I found myself fighting a X9DRD-7LN4F motherboard that has a pair of
Noctua NH-D9DX i4 3U HSF that was suffering from a
Lower Non-Recoverable Assertion. This was happening after
setting the threshold values with ipmitool, simply because it doesn't reliably read the lowest speed of the Noctua fan and instead thinks it is going 0 RPM. I found a solution that no one has tried (or at least I didn't see it).
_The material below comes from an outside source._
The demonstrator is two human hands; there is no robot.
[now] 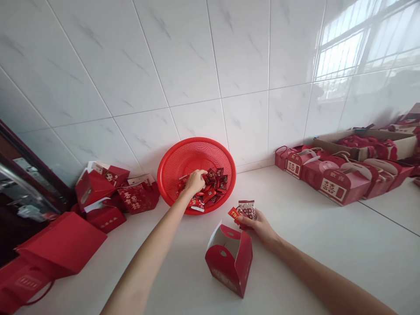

Setting sensor "FAN1" Lower Non-Recoverable threshold to 0.000
Setting sensor "FAN1" Lower Critical threshold to 100.000
Setting sensor "FAN1" Lower Non-Critical threshold to 200.000
Setting sensor "FAN1" Upper Non-Critical threshold to 1700.000
Setting sensor "FAN1" Upper Critical threshold to 1800.000
Setting sensor "FAN1" Upper Non-Recoverable threshold to 1900.000
Sensor ID : FAN1 (0x41)
Entity ID : 29.1
Sensor Type (Threshold) : Fan
Sensor Reading : 1875 (+/- 0) RPM
Status : Upper Non-Recoverable
Lower Non-Recoverable : 0.000
Lower Critical : 75.000
Lower Non-Critical : 225.000
Upper Non-Critical : 1725.000
Upper Critical : 1800.000
Upper Non-Recoverable : 1875.000
Positive Hysteresis : 75.000
Negative Hysteresis : 75.000
Assertion Events :
Assertions Enabled : lcr- lnr- unc+ ucr+ unr+
Deassertions Enabled : lcr- lnr- unc+ ucr+ unr+
The first thing I had to solve / realize was that the
Hysteresis values were seemingly causing me grief by altering the values I was setting. Once I bumped the upper numbers I was setting, I ran into the fact that the RPM isn't properly read at low speed and it simply fails into full speed fans again and again. There is no way to turn off the
Lower Non-Recoverable Assertion and setting it to
0 does nothing. Setting to
-1 merely gets rounded / adjusted to
0 but then I realized I neded to get past that
Hysteresis issue again.
Setting sensor "FAN1" Lower Non-Recoverable threshold to -100.000
Setting sensor "FAN1" Lower Critical threshold to -100.000
Setting sensor "FAN1" Lower Non-Critical threshold to -100.000
Sensor ID : FAN1 (0x41)
Entity ID : 29.1
Sensor Type (Threshold) : Fan
Sensor Reading : 0 (+/- 0) RPM
Status : Lower Non-Recoverable
Lower Non-Recoverable : 19125.000
Lower Critical : 19125.000
Lower Non-Critical : 19125.000
Upper Non-Critical : 1875.000
Upper Critical : 1950.000
Upper Non-Recoverable : 2100.000
Positive Hysteresis : 75.000
Negative Hysteresis : 75.000
Assertion Events :
Assertions Enabled : lcr- lnr- unc+ ucr+ unr+
Deassertions Enabled : lcr- lnr- unc+ ucr+ unr+
Now, the server stays quiet after
ipmitool sensor thresh FAN1 lower -100 -100 -100; though I suppose you could simply set a high value instead of encouraging the overflow. It's always in a state of
Lower Non-Recoverable Assertion and it simply ignores it.